But that was cold comfort to the dissenters. “The effect is to
prevent the funds from reaching their intended recipients — not just
now but (because of their impending expiration) for all time,”
Justice Elena Kagan wrote in her dissent, joined by Justices Sonia
Sotomayor and Ketanji Brown Jackson.
The Trump administration has made deep reductions to foreign aid one
of its hallmark policies, despite the relatively meager savings
relative to the deficit and possible damage to America’s reputation
abroad as people lose access to food supplies and development
programs.
The high court's decision “further erodes separation of powers
principles that are fundamental to our constitutional order," said
Nick Sansone, an attorney with Public Citizen Litigation Group who
represented the AIDS Vaccine Advocacy Coalition in the case. “It
will also have a grave humanitarian impact on vulnerable communities
throughout the world.”
Justice Department lawyers told a federal judge last month that
another $6.5 billion in aid that had been subject to the freeze
would be spent before the end of the fiscal year next Tuesday.

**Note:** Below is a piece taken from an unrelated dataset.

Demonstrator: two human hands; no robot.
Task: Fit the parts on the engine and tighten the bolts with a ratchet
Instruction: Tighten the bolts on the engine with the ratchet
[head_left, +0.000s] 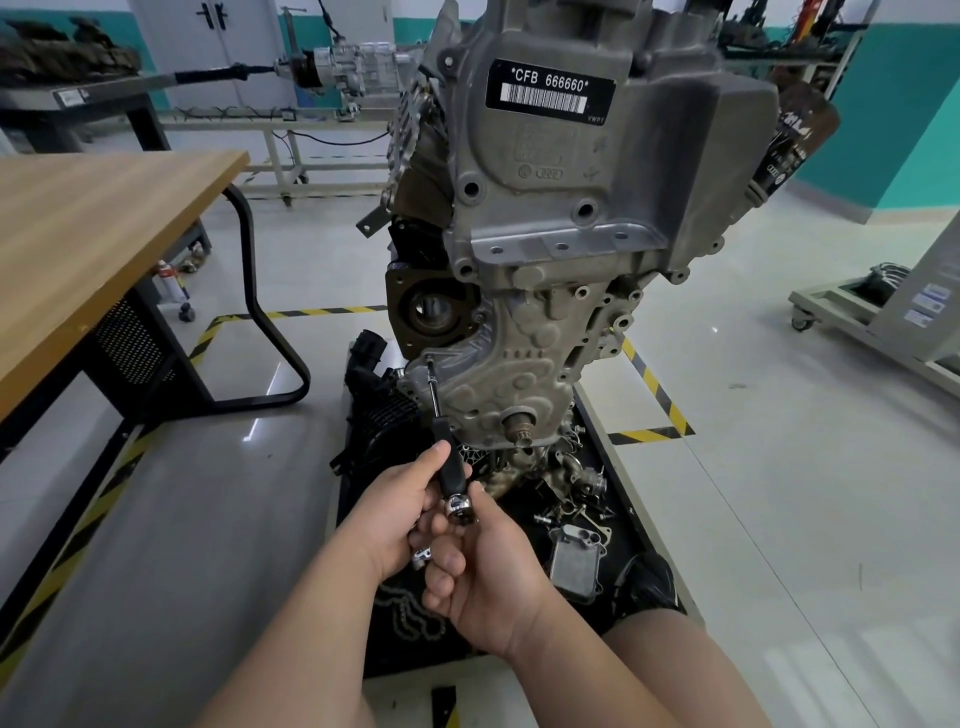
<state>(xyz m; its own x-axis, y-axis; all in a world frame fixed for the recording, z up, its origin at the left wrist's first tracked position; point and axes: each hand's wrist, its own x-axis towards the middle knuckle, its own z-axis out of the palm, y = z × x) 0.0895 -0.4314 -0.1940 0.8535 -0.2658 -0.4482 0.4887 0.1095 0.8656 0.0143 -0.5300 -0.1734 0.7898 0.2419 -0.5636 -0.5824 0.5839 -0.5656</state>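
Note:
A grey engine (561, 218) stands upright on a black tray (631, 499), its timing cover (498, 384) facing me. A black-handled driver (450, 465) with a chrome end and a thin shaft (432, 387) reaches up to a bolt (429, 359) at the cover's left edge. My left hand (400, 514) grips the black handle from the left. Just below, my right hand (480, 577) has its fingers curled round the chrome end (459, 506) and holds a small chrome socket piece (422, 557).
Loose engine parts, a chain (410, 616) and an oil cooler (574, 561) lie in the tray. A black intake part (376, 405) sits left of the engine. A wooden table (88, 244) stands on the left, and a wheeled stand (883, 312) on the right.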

The case has been winding its way through the courts for months, and
Ali said he understood that his ruling would not be the last word on
the matter.
“This case raises questions of immense legal and practical
importance, including whether there is any avenue to test the
executive branch’s decision not to spend congressionally
appropriated funds,” he wrote.
In August, the U.S. Court of Appeals for the District of Columbia
Circuit threw out an earlier injunction Ali had issued to require
that the money be spent. But the three-judge panel did not shut down
the lawsuit.
After Trump issued his rescission notice, the plaintiffs returned to
Ali’s court and the judge issued the order that’s now being
challenged.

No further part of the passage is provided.